March 10-16 marks World Glaucoma Week 2024, a global initiative to raise awareness of glaucoma, one of the leading causes of sight loss.

We spoke with Sana Hamid, one of the newest consultants to join our glaucoma service, to learn why she chose glaucoma as her speciality, and what advice she offers to patients and people concerned that they are at risk of glaucoma:

“I’ve been a consultant in the glaucoma service at Moorfields for six months, but I’ve been with the team before that for three years as a registrar and fellow. I could not see myself working anywhere else because of the way Moorfields looks after patients with glaucoma, particularly due to the strong quality ethos, offering best care early, and the opportunities of learning from an extremely experienced multidisciplinary team.

Sana Hamid news

“I hope to work with my team to provide high-quality, safe and organised glaucoma care for patients with the latest surgical techniques and treatments, and most importantly to ensure the patients feel cared for, listened to, and looked after.

“In the long term, I want to develop my experience by supporting in areas of pathway transformation, as well as join charity missions in developing countries to provide glaucoma care and training in glaucoma management.

“What interests me about glaucoma is definitely the complex and challenging nature of the pathology, and the variety of surgery to be offered. The intensive follow-up care required after surgery means we get to know our patients well, which I really enjoy, and we follow them through their journey to achieve the best possible outcomes for them.

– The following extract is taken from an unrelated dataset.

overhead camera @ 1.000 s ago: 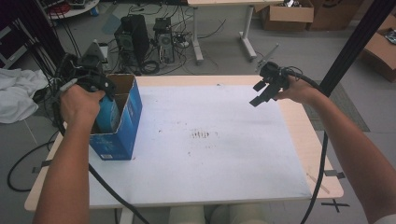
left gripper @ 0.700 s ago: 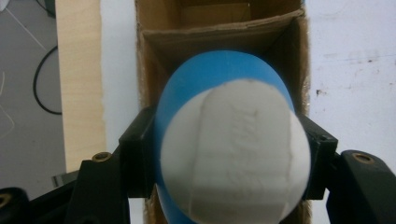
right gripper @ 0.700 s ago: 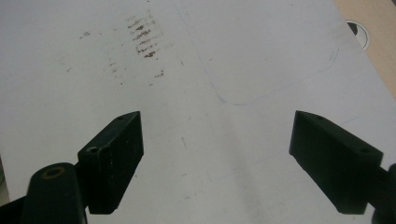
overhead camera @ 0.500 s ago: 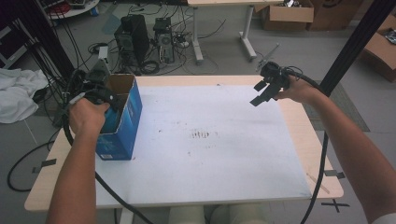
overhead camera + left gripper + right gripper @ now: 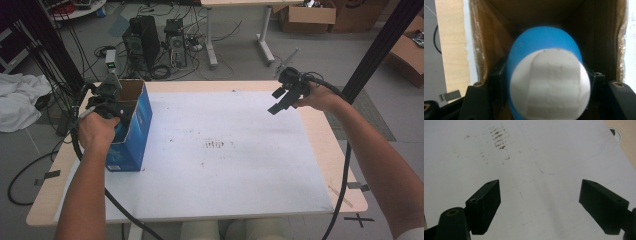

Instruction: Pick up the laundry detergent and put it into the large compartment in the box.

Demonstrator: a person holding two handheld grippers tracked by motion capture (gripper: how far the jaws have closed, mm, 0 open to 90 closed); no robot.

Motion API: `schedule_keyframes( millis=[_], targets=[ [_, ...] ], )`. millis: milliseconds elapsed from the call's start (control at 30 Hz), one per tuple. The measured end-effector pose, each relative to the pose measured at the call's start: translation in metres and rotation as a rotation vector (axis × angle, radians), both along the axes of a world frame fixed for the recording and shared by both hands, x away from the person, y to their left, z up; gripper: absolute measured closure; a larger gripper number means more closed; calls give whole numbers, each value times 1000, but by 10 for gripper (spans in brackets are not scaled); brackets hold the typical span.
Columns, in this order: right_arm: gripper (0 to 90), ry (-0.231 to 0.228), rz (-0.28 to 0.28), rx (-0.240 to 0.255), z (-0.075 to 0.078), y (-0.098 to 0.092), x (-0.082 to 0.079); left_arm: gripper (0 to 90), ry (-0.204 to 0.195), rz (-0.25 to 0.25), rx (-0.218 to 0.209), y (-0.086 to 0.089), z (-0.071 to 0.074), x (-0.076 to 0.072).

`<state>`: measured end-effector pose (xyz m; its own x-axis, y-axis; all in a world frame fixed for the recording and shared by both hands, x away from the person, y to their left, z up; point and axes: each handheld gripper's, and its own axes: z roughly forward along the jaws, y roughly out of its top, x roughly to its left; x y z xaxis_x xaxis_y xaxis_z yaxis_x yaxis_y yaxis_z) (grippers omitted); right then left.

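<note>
A: Nearest us, the person's two forearms come in over the pale wooden desk (image 5: pixel 330 165), with its white, scuffed sheet (image 5: pixel 225 165) spread flat across the middle.

B: And the left claw (image 5: pixel 549 82)?

A: Clenched on a smooth blue cylinder (image 5: pixel 541 47), round-bodied, capped with a flat whitish end that looks papery and a bit wrinkled. From above, the left claw (image 5: pixel 107 102) is dipped into the open top of the box.

B: So the cylinder sits inside?

A: Yes, down within the cardboard box (image 5: pixel 131 135), glossy blue printed on the outside, raw brown corrugated board within. The box stands upright on the desk's left side, flaps open.

B: The other hand?

A: Farther off, the right claw (image 5: pixel 282 97) hangs above the desk's far right area, matte black, blocky. Its own camera shows the right claw (image 5: pixel 539 205) released, jaws spread wide, nothing between them, just the smudged sheet with dark flecks below.

B: Beyond the desk?

A: Grey floor, a black computer tower (image 5: pixel 142 37), tangled cables, and brown cardboard cartons (image 5: pixel 307 12) at the back.
</note>
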<state>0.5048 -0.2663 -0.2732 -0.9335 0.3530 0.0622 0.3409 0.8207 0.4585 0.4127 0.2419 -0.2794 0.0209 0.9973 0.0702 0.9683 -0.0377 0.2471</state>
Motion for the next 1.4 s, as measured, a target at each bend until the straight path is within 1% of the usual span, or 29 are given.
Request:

“The biggest advice I would give people concerned if they are at risk of glaucoma would be to visit your local optician every year for an eye check, particularly if you have a family history of glaucoma, are over 50, or from an African-Caribbean or Asian background. They will be able to run tests and pick up any signs or risk factors for glaucoma and ensure you are referred. Generally, a healthy diet, not smoking, and regular exercise are protective for many conditions, including glaucoma!

“Glaucoma does not have any symptoms early on, so it is key to attend for examination and tests to assess the stage of the glaucoma and intervene at the earliest time possible, because if interventions are delayed, unfortunately, the damage is usually irreversible. This can impact your daily life, mobility and activities like reading and driving.

“If you’re already being seen for glaucoma, it’s important to keep taking your eye medications on time, to help preserve as much of the visual field as possible. After surgery, the post-operative visits and medications are crucial in ensuring optimal results. If you are having trouble with attending appointments or taking eyedrops please do tell us, as there are measures we can take to help you. Be your own advocate - ask questions, attend your appointments, and tell us your concerns and wishes.”